Part 2 covers Orchestral, Opera Recital, Solo Instrumental, Solo Vocal, Living Composer - Instrumental, Baroque - Vocal, and Symphony, and ends with the Recording of the Year.

Thursday, February 4, 2010

Classical Grammys

Woah, record industry - bad move holding the Grammys mere hours after the Nereffid's Guide Awards. They're just so anti-climactic, you know?
Here, take a look at this year's winners and nominees.
Who the hell chooses these things? Oh, I'm being mean, I know. It's fascinating, though, to compare the Grammys with my version of What The Critics Think. The Best Classical Album was MTT's Mahler 8, which got positive reviews but nothing like the reception that my Recording of the Year, the Alsop Bernstein Mass, got. As for the other 3 nominees, the Shostakovich won my Opera award, Levine's Ravel got a few very good reviews but didn't make it onto the long list, and the Naxos Ravel L'enfant... was absolutely nowhere (which is to say, not a single reviewer thought it was very good).
Best Orchestra Performance? The Szymanowski very nearly made runner-up for me, and Zander's Bruckner 5 was the only other one you could call a contender.
Best Opera? The Shostakovich, obviously. Daniel Harding's Billy Budd was too old for inclusion this year but I think might have done well last year. I don't recall seeing reviews for the others.
And so it goes... some Nereffid Award contenders here and there, but also quite a few that made no impression at all. Maybe I'm just speaking from inside a coccoon, but the Grammy list seems rather arbitrary - almost as if the nomination process involved getting a big bag of CDs and picking a handful at random. This sort of vagueness is reinforced by the Best Small Ensemble Performance award, where voters had to decide between, for example, Vivaldi concertos and Josquin masses. Huh? Sure, any of us could pick a favourite, but how can you actually compare? That would be like the worst game of Top Trumps ever.

Wednesday, February 3, 2010

Did you even hear the same CD?

The albums that appeared in the Nereffid's Guide Awards are, by definition, those that were universally praised, or maybe at worst had one critic who was not overly impressed. Here's 4 albums that might have made the grade were it not for one oul' bollix who ruined it for everyone:

Bach: Solo violin sonatas and partitas. Viktoria Mullova [Onyx]
Nigel Simeone in IRR: "a great violinst - seemingly free of mannerism but with a superlative understanding of how to animate this music... all this is done within the bounds of superbly stylish Baroque playing".
Joseph Magil in ARG: "As usual, she plays like a student who has just learned a work and isn't yet sure what to make of it.
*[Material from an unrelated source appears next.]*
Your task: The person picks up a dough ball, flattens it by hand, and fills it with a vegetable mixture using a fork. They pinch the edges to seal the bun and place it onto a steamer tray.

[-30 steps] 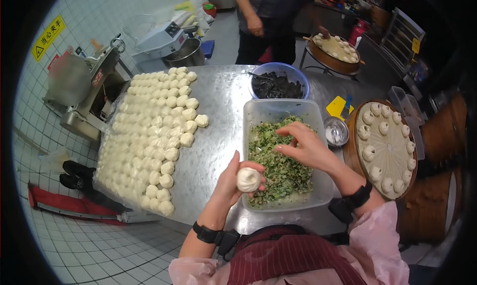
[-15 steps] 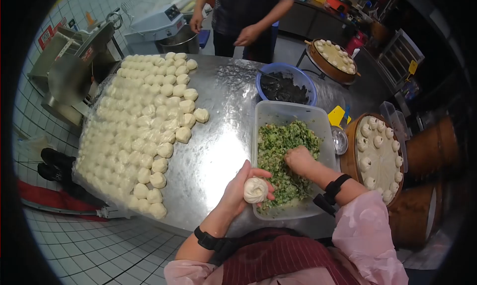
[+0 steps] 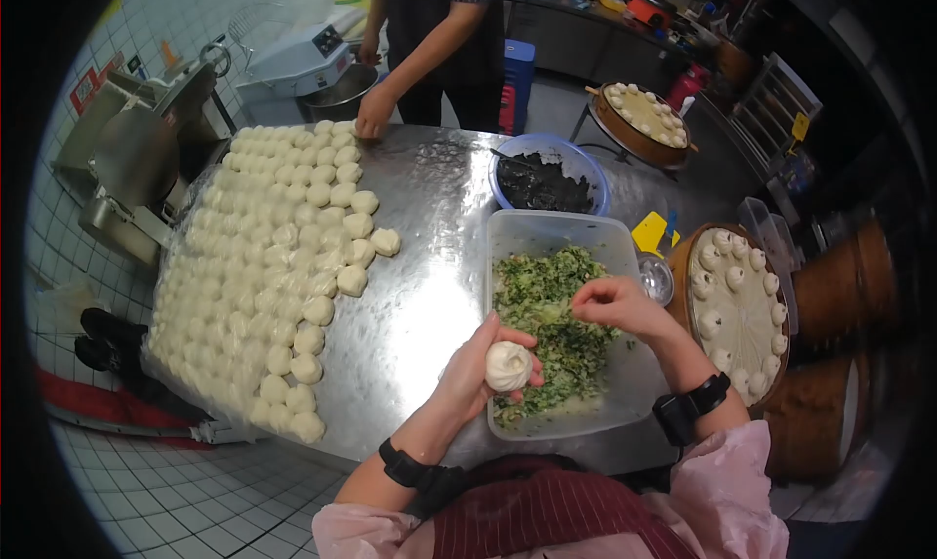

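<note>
left hand (image 3: 478,369): cupped, gripping pleated bun (image 3: 509,366)
right hand (image 3: 617,303): fingers pinched together over green filling (image 3: 549,315)
tub (image 3: 547,229): beside steamer tray (image 3: 739,305)

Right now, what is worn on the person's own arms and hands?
The left hand and right hand are bare, no gloves. Each wrist carries a black strap, left strap and right strap, with a small black device attached. Pale pink sleeves are pushed up near the elbows.
</note>
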A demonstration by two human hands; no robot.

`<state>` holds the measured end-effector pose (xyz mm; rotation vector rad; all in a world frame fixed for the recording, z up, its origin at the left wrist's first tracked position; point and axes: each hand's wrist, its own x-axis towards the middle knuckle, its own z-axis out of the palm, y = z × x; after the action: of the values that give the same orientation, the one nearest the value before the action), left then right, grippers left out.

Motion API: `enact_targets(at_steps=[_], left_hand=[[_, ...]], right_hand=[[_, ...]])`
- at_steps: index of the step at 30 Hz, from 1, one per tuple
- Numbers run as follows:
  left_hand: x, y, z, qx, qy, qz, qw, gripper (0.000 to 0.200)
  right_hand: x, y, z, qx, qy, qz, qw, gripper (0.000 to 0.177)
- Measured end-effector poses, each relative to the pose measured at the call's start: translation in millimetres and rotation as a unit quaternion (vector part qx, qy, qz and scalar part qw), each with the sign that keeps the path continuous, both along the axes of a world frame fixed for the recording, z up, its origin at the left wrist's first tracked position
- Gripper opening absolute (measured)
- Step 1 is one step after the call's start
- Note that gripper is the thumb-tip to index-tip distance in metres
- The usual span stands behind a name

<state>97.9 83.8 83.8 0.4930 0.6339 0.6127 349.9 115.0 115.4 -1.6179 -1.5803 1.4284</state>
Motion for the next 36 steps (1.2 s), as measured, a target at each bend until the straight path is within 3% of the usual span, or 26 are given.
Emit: enact_targets(at_steps=[1, 2, 3, 4, 5, 8, 12, 14, 15, 17, 18, 20, 23, 27, 32, 36], left_hand=[[4.0, 1.4, 3.0, 0.003, 0.013, 0.005, 1.000, 0.056], [8.0, 0.1, 5.0, 0.006, 0.025, 0.011, 1.000, 0.056], [10.2, -5.8, 3.0, 0.006, 0.030, 0.004, 1.000, 0.056], [11.5, -7.0, 0.5, 0.002, 0.033, 0.002, 0.999, 0.055], [16.0, -3.5, -0.3, 0.003, 0.028, 0.012, 1.000, 0.054], [16.0, -14.4, -0.6, 0.002, 0.054, 0.026, 0.998, 0.054], [10.2, -18.0, 6.4, 0.013, 0.058, 0.069, 0.996, 0.054], [3.3, -21.4, 3.1, 0.009, 0.050, 0.088, 0.995, 0.053], [-0.5, -22.9, 1.3, 0.006, 0.043, 0.102, 0.994, 0.053], [-7.3, -27.2, -2.7, 0.000, 0.054, 0.108, 0.993, 0.052], [-8.0, -27.4, -3.8, -0.005, 0.062, 0.114, 0.991, 0.052], [-8.8, -30.5, -1.0, -0.012, 0.056, 0.116, 0.992, 0.051], [-9.5, -31.9, -1.8, -0.015, 0.047, 0.114, 0.992, 0.050], [-9.8, -30.3, -8.0, -0.016, 0.045, 0.107, 0.993, 0.051], [-7.4, -28.0, -7.2, -0.015, 0.039, 0.100, 0.994, 0.051], [-1.4, -25.0, -0.6, -0.020, 0.049, 0.085, 0.995, 0.051]], right_hand=[[1.6, -5.9, -9.8, 0.001, 0.003, -0.005, 1.000, 0.014], [4.3, -14.2, -27.8, 0.179, -0.265, 0.087, 0.944, 0.011], [-0.4, -26.2, -35.0, 0.333, -0.502, 0.165, 0.781, 0.009], [-1.2, -34.7, -33.9, 0.258, -0.414, 0.137, 0.862, 0.005], [1.8, -25.6, -27.5, 0.269, -0.418, 0.139, 0.857, 0.005], [0.6, -31.9, -17.4, 0.197, -0.340, 0.076, 0.916, 0.006], [12.5, -25.7, -22.7, 0.198, -0.368, 0.121, 0.900, 0.009], [12.6, -27.8, -23.6, 0.130, -0.332, 0.250, 0.900, 0.014], [16.6, -27.2, -33.4, 0.131, -0.331, 0.253, 0.900, 0.014], [26.2, -21.8, -61.6, 0.133, -0.551, 0.326, 0.757, 0.021], [25.0, -15.7, -60.8, 0.135, -0.553, 0.329, 0.754, 0.021], [20.4, -5.2, -60.7, 0.241, -0.506, 0.178, 0.809, 0.015], [19.0, 11.3, -78.3, 0.226, -0.440, 0.187, 0.849, 0.016], [11.6, 26.3, -94.9, 0.254, -0.479, 0.171, 0.823, 0.015], [11.3, 35.8, -101.4, 0.191, -0.535, 0.208, 0.796, 0.012], [18.1, 30.1, -64.6, 0.214, -0.464, 0.148, 0.847, 0.012]])
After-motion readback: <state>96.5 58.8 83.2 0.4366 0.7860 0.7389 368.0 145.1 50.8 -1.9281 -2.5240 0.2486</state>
Her attitude toward period performance is that it is a set of rules to be followed rather than a key to unlocking any of the music's mysteries".
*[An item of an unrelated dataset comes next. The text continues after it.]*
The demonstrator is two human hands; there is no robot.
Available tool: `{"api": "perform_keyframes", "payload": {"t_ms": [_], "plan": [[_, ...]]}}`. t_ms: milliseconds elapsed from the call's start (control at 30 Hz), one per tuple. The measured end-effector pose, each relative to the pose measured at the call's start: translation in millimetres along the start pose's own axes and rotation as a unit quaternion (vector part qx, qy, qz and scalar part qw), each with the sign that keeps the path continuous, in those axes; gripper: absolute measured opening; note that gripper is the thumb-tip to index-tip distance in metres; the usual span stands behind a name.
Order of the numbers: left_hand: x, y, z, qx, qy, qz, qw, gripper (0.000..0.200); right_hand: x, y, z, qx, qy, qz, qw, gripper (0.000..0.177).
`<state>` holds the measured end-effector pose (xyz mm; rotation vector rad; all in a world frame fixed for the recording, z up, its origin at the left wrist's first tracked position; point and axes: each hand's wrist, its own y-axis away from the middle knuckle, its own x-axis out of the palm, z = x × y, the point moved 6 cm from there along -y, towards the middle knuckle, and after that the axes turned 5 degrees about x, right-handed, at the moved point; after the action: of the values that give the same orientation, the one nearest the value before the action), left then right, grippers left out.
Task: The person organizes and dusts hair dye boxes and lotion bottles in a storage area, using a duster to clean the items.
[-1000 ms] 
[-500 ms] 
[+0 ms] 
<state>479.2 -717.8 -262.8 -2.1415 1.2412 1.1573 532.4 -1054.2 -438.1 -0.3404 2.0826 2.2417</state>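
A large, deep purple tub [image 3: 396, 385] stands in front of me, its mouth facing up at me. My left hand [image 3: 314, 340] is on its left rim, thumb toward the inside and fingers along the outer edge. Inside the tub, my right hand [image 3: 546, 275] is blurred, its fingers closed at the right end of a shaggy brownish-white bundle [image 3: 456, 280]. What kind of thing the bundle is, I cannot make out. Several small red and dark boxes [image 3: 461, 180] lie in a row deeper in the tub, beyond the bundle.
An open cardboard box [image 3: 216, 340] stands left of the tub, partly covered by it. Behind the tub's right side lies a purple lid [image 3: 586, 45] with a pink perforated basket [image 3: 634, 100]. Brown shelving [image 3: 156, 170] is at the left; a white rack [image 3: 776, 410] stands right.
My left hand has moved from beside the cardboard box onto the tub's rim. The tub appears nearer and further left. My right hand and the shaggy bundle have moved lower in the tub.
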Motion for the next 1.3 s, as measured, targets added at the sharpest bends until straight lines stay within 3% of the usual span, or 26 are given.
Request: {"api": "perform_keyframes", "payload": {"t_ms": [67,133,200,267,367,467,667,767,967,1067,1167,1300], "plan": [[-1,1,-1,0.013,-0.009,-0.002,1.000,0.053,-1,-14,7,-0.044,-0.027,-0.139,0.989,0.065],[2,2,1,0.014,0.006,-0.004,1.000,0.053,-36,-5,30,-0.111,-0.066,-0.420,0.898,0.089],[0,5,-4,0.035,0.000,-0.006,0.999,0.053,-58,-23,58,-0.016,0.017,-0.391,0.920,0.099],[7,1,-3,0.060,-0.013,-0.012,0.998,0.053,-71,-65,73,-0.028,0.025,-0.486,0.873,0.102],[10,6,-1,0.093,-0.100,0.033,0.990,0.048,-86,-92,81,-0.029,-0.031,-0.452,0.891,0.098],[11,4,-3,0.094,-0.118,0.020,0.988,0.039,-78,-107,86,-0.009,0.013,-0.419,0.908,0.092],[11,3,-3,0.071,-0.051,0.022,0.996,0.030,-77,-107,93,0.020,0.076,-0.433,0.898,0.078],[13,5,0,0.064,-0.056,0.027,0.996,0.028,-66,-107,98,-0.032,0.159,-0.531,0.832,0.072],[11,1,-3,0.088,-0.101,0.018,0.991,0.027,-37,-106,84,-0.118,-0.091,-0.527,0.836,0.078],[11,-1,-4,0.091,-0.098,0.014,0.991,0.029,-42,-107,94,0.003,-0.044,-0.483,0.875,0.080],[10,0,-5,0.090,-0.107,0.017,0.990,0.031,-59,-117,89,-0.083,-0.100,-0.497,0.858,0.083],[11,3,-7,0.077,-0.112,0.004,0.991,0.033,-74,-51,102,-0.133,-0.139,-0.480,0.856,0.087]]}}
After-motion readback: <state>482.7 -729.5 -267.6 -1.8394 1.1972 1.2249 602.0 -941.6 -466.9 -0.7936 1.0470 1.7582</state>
Sibelius: Night Ride and Sunrise; Kuolema; etc. New Zealand Symphony Orchestra/Pietari Inkinen [Naxos]
Leslie Wright on MusicWeb: "This is one terrific disc! On the basis of this alone - and I gather from the reviews I’ve read of the first installment in his Sibelius series - Pietari Inkinen is a Sibelian of the first order. The young conductor, born in 1980, has the New Zealand Symphony playing its collective hearts out for him and the recorded sound is superb".
Donald Vroon in ARG: "This is a very boring orchestra, with no tonal allure. The conducting is dull as well".

Chopin: Piano sonata no.2, etc. Maurizio Pollini [DG]
Donald Manildi in IRR: "Pollini's lack of affinity for these works is clearly manifest in the mechanical hauteur of his pianism, his prevailing lack of colour and the unrelenting sobreiety of his approach. He reveals no fresh perspectives, no delight in Chopin's interplay of rhythmic and harmonic elements, and little beyond his well-known, tight-lipped, businesslike efficiency".
Jessica Duchen in BBC Music: "proves Pollini's stature as one of the greatest Chopin players of his time".

... and my favourite:

Schubert: Trout quintet; Variations on Trockne blumen. Martin Helmchen et al. [Pentatone]
David Hurwitz on Classics Today: "There is no finer performance available, and certainly none better recorded... this has got to be one of the most shapely, elegant, and effortlessly flowing versions ever committed to disc".
Jerry Dubins in Fanfare: "I found this disc repellent, and will never listen to it again".